Le monstre du wokeness

En France, aux États-Unis, et dans les autres démocraties, les contempteurs du « wokisme » se gardent bien de dire de quoi ce terme est le nom. De fait, il sert avant tout d’insulte, d’épouvantail. Si nous cherchons à en donner une définition a minima, on se rend très vite compte qu’il renvoie à tout ce que l’extrême droite déteste : le féminisme, l’anti-racisme, le combat pour les droits LGBTI, la lutte écologiste, le combat contre le néolibéralisme.

Car inonder l’espace discursif avec la menace du « wokisme », à partir d’anecdotes, d’amalgames et de rumeurs, répond à un objectif précis : laisser moins de place aux commentaires sur la menace fasciste, ce qui revient à en minimiser l’ampleur et la dynamique et ainsi à la laisser prospérer. C’est donc un projet politique pensé et assumé, qui ne doit rien au hasard. Celles et ceux qui, au-delà de l’extrême droite, fustigent les « wokes » pour disqualifier leurs adversaires politiques, parfois dans leur propre camp, pourraient y réfléchir.

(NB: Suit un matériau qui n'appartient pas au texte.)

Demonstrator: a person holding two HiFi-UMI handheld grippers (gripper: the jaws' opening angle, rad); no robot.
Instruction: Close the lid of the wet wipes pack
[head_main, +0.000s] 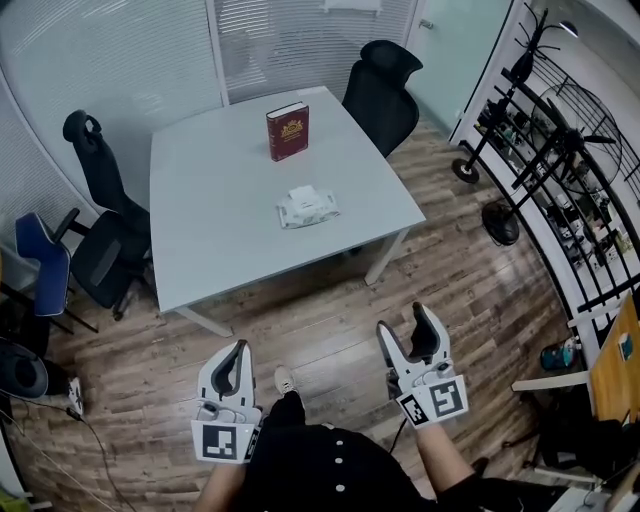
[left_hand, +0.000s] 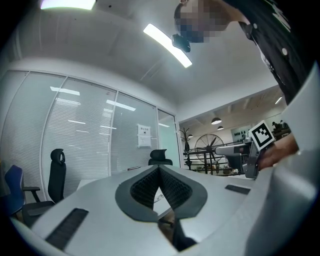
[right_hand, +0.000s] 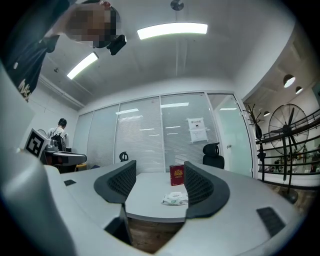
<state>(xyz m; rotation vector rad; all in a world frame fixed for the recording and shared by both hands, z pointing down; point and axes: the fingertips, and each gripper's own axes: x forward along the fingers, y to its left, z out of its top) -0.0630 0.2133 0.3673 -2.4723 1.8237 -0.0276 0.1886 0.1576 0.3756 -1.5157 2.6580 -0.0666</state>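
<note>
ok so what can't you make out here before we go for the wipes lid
- Lid of the wet wipes pack: too small in the head and right gripper views to tell open from shut.
- Most of the table: hidden in the left gripper view behind the closed jaws of the left gripper.
- Print on the red book: too small in every view.
</note>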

Qui interdit les livres ? L’extrême droite

Aux États-Unis, c’est par des lois locales se voulant « anti-woke » qui, elles, ne sont pas anecdotiques, que des livres sont interdits et retirés des bibliothèques scolaires. C’est par des lois locales que les programmes universitaires en études de genre, sur l’histoire du racisme, de l’esclavage et de la ségrégation sont censurés. On glorifie ainsi une époque du « c’était mieux avant », quand les hommes et les femmes, les Noirs et les Blancs étaient « à leur place », quand le masculinisme et le racisme institutionnalisés triomphaient. Un patriarcat blanc pétri de ressentiment, qui détient la plupart des leviers du pouvoir, craint de le partager. C’est par des lois locales que des États fédérés mettent un terme au financement de dispositifs luttant contre les discriminations dans l’enseignement supérieur.